The Umbrella Academy: Season 2

The Umbrella Academy
The Umbrella Academy
Genre: Superhero Series
Service: Netflix
Season Year: 2020
Watch: Netflix

Admittedly The Umbrella Academy was a series I initially decided to watch to find something to bond over with Hipster Jr. Jr. She’s generally a fan of superhero type stuff (Marvel only, though, as she just kind of rolls her eyes at DC stuff) and this seemed to kind of cleave close to that genre. Plus, she played a School of Rock show that featured a My Chemical Romance song (bassist Gerard Way wrote the comic book series on which the show is based), so she at least had a passing awareness of their music. Turns out I’m a pretty horrendous parent and often times found myself wishing that my ten-year-old daughter wasn’t peeping the kind of bloody violence happening on screen in season one. Whoops.

The funny thing is, I ended up watching season two without her. I think I just kind of forgot she existed. Or at least the fact that she’d seen season one with me. Or I with her. Whatever the case, I’m reasonably sure she’d like this second season less. I liked it less. And that’s only because the backstory of this family of misfits made for the most interesting material. And I know that the backstory is the cliche of all superhero type stuff, but in this case it works. Because they didn’t just kind of show us that backstory and move on,. They wove it in to every characters’ development. And it’s this development, and not so much their powers, that makes for fun TV.

So now, in season two, we kind of know who these characters are. The mystery behind this group of disparate people who were all collected as children by what amounts to a mad scientist and raised as a twisted family unit is laid bare. That means that they need to now take all that and give them their first adventure. Not that there wasn’t adventure in the first season, as they tries to stave off the apocalypse while investigating their father’s murder, but this one has to be something a little different.

Turns out their idea of adventure involves time travel and the Kennedy assassination. I will admit that I was a Kennedy assassination conspiracy theorist as a kid. My dad had books around the house that I picked up and read. I thought Gerald Posner’s Case Closed was a total crock. And I ate up Oliver Stone’s JFK and Don Delillo’s Libra. That said, this topic has been pretty worn out by 2020. Shit, I just watched Stephen King’s 11.22.63 earlier this year (after reading the novel back in 2013.) There’s just not much more story to ring out of that sponge. Also — and I can’t believe I’m saying this — I’ve almost had enough time travel stuff at this point. I know, it’s shocking. I love time travel stuff. But after watching season three of Dark and the third season of Legion over the summer, I’m just not sure how much more of it my brain can take.

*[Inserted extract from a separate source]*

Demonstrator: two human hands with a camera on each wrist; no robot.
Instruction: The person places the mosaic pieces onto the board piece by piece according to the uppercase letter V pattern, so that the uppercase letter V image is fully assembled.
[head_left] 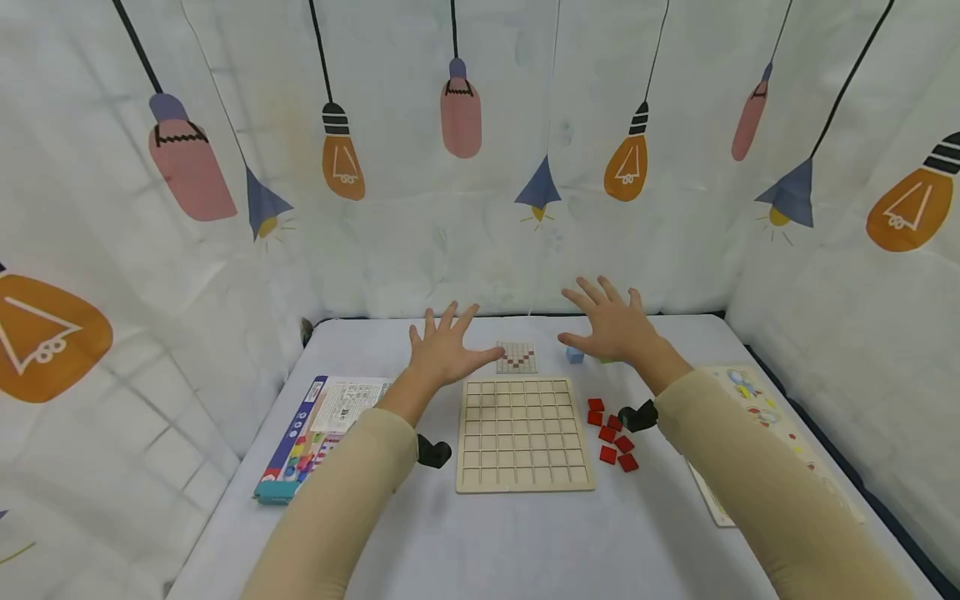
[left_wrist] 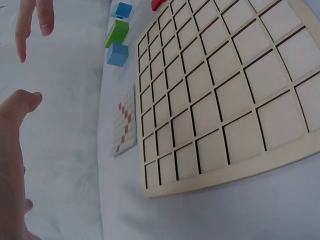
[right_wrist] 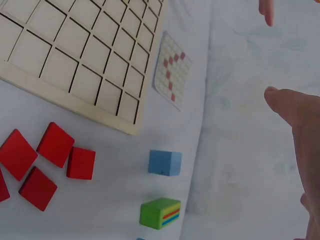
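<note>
My left hand (head_left: pixel 442 354) is raised over the back of the table with its fingers spread, holding nothing. The right hand (head_left: pixel 615 329) hovers likewise, fingers spread apart, also touching nothing. Below and between them lies a wooden grid board (head_left: pixel 525 435) with bare squares. Just behind the board is a small pattern card (head_left: pixel 517 357) with red squares, near the left thumb. Several red square blocks (head_left: pixel 607 433) lie loose to the right of the board. Beneath the right hand sit a blue block (right_wrist: pixel 165 162) and a green block (right_wrist: pixel 159 213) with coloured stripes.
A colourful box (head_left: pixel 322 429) lies at the table's left, partly behind the left sleeve. On the right, a printed board (head_left: pixel 765 408) is partly covered by the right sleeve. A white curtain (head_left: pixel 510 250) with printed lamps hangs behind the table.
</note>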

What typically happens in time travel movies or shows is that the narrative becomes more about the time travel than anything else. There are all these rules and the characters are always admonishing each other about not doing anything to change the future. The butterfly effect, as it is. Or you can just take the whole “the future won’t let you change it” tack. Which I suppose frees up some of the rules. Whatever the case, The Umbrella Academy kind of took a hodge-podge (which is where most end up) and instead focused on some elements of life in 1963. Namely the civil rights movement, the cult-y beginnings of the hippie revolution, gay rights and some others. It made the whole season feel a little disjointed in that way, as the splinter stories were either interesting or they weren’t. Ellen Page’s character, for instance, is involved in this whole forbidden lesbian love storyline, which would be lovely in another show, but just came across as a little too sincere and serious for a series that is ostensibly a comedy of sorts. Or it  least interjects a lot of humor in most of its storylines. They also steal their “Swedes” pretty directly from The Big Lebowski, which I totally get.

Now if one was able to kind of excise those narratives that were less in line with the rest of the program, you’d have yourself a pretty entertaining piece of pop culture. I didn’t love the idea of the whole season essentially having the same plot as the first — attempting to stop the Apocalypse, but in the 1960s — but the frantic attitude, sometimes-stunning visuals and general why-the-fuck-not take on things is certainly worth the ten-episode investment. I wouldn’t say it tries to be high art, but definitely creates a world that is wild and wacky enough to put a smile on the face of kids of all ages.